The report’s plan was a 3p increase on each of VAT, national insurance and income tax – but that other methods like better taxing wealth and property should be considered too.
Time for action
While the figures sound massive and will concern many people – particularly those familiar with the UK as a low-tax country, in contrast to those in Scandinavia or across the channel – the projections actually show that increasing spending on the NHS to these levels would only serve to bring the UK more in line with similar countries like Germany or France, and that is without those countries tackling their own ageing populations. The UK, Mr Johnson says, would – at worst – still be a low-medium tax economy.

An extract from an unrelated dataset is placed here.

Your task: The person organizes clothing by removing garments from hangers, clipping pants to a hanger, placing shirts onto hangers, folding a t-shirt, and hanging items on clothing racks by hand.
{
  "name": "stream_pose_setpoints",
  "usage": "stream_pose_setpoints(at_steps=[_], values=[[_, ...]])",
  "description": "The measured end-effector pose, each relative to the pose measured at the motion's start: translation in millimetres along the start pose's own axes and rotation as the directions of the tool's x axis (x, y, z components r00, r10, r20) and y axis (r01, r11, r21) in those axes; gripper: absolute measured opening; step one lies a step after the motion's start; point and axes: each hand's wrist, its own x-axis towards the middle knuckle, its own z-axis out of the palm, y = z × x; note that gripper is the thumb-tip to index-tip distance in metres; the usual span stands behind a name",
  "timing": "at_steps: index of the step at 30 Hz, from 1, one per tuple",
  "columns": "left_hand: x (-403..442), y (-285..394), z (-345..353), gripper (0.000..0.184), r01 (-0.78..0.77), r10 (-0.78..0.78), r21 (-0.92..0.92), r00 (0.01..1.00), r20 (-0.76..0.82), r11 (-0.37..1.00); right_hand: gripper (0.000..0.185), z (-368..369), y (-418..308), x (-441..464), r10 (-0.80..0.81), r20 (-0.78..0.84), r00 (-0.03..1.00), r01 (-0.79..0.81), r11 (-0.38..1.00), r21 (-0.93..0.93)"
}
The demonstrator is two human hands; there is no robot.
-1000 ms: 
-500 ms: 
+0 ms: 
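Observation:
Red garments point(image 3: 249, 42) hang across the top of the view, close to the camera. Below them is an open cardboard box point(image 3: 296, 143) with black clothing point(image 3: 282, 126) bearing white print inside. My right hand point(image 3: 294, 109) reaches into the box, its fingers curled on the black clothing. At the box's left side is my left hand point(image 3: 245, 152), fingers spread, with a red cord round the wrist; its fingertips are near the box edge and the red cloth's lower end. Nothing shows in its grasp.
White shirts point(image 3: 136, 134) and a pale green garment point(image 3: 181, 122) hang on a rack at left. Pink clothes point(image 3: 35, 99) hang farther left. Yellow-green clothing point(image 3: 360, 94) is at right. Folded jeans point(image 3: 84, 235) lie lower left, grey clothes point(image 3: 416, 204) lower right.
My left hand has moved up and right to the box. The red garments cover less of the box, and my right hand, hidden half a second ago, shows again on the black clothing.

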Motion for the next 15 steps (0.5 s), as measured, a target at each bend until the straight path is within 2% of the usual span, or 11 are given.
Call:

Dr Nagpaul adds: ‘The public has long demonstrated its love for the NHS – and the figures outlined in this report do not reflect a luxury investment, they would simply take our NHS to the funding levels normal across similarly wealthy countries in Europe. We are a wealthy country with a comparative low funding of healthcare – and we can afford to do much more if we are honest and face up to the problems we face.’
With the report now published and voices across the health and social care landscape urging immediate action, the ball is now in the Government’s court.
Negotiations with the Treasury and thrifty, low-tax favouring colleagues are not going to be easy, but the prime minister and health secretary Jeremy Hunt have the NHS’ future in their hands. The evidence base is there, the expert opinion is near-unanimous and the crisis in the health service bites more and more, each and every day.